Концепт, по Спинозе – зародыш мысли. Буквально читай – зачатое мыслью.
Концепт для писателя вообще и писателя пьес, в особенности – что семя, брошенное в землю для произрастания злаков.
Откуда и как это семя родится – можно гадать. Кто скажет – из снов, ощущений, запахов, звуков. Или, может – из старых обид, необъяснимых ударов судьбы, злой реальности, недовольства собой, временем и миром…
Оно, может, так, но, возможно – не так…
Не следует путать концепт с темой или сюжетом. Как не путаем мы яйцеклетку с человеком.
В теле «истинного» концепта, как в «настоящем» семени, содержится полный набор веществ для произрастания и формирования будущего дерева пьесы. И дерево это уже не повалят ветра или бури.
Таково, для примера, дерево Софокла – пьеса «Царь Эдип».

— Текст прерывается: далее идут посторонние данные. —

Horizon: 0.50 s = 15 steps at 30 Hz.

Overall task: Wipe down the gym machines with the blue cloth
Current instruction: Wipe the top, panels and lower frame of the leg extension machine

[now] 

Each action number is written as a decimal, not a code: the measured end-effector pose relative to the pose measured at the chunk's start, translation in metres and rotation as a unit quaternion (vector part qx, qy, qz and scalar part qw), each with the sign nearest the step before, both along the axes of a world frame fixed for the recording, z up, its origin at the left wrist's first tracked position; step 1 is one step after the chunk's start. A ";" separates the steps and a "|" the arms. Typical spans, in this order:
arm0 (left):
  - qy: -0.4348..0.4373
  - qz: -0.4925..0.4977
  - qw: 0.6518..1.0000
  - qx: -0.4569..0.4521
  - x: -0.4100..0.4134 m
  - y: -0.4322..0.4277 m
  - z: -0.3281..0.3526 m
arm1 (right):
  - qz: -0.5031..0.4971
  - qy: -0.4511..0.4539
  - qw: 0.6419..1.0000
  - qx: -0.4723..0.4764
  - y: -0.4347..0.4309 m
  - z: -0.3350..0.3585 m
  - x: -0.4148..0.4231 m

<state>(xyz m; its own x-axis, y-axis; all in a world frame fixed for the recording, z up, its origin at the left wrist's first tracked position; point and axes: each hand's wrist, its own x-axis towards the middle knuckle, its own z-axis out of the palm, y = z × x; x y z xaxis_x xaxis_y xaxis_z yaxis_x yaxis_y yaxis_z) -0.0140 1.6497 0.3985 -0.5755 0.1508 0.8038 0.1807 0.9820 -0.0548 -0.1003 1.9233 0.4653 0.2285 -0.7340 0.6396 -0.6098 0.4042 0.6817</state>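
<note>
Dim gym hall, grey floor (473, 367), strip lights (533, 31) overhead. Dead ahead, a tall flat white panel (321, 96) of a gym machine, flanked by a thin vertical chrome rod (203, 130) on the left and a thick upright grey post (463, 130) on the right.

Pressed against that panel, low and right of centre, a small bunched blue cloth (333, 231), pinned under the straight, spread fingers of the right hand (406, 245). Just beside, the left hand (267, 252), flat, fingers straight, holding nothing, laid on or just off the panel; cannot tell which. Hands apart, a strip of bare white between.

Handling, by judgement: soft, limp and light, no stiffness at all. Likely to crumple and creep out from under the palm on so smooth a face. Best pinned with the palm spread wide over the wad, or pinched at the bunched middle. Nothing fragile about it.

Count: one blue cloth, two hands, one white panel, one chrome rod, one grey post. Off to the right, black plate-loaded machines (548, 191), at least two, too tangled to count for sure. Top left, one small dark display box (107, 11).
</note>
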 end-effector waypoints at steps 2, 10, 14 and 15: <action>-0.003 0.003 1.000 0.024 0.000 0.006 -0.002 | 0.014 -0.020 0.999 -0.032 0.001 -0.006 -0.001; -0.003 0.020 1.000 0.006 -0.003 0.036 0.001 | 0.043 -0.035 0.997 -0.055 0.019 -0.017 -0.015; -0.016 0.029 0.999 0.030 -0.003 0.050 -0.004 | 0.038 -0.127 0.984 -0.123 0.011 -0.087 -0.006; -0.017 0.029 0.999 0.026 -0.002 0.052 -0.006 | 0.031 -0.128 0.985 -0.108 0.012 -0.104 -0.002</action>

История вкратце. Однажды, дотоле бездетному царю Лею было предсказано, что его новорожденный мальчик, которого он так долго дожидался, станет его палачом, женится на овдовевшей царице (собственной матери!) и родит с ней детей. Понятно (хотя мне совсем не понятно!), что Лей попытался избавиться от сына. Однако же, тот не погиб, но вырос и страшно исполнил назначенное судьбой.
Злой рок правит миром – концепт, понятный во все времена и позволивший Софоклу создать сюжет на все времена. Устойчивый к любым тысячелетним перегрузкам – вроде, новых толкований.
В одном из театров Парижа мне довелось увидеть Эдипа, сознательно убивающего отца, сознательно совокупляющегося с матерью, и в результате, сознательно же карающего себя слепотой. Тот парижский Эдип был в курсе пророчества и все совершил в соответствии с оным. Без вины обреченный на смерть собственными родителя, он сам творит страшный свой суд. В его понимании, им нет оправданий. И, похоже, никто и ничто в мире не сможет его удержать от мести.
Перечитав пьесу заново, я восхитился прозорливости Софокла на две с половиной тысячи лет вперед. Он как будто предвидел времена, когда миллионы людей без всяких пророчеств, в силу разных причин, оставляют, бросают, калечат или убивают своих детей. Современный нам мир, увы, полон подобных кошмарных историй.
Кому-то захочется вдруг возразить: мол, Софокл такого, подобного не писал, и что налицо наглая эксплуатация гениального творения. На что я отвечу: кто знает? Пусть тогда объяснят то поистине необъяснимое упорство, с каким Эдип у Софокла добивается истины (что, собственно, и подвигло парижан на такое прочтение пьесы!)?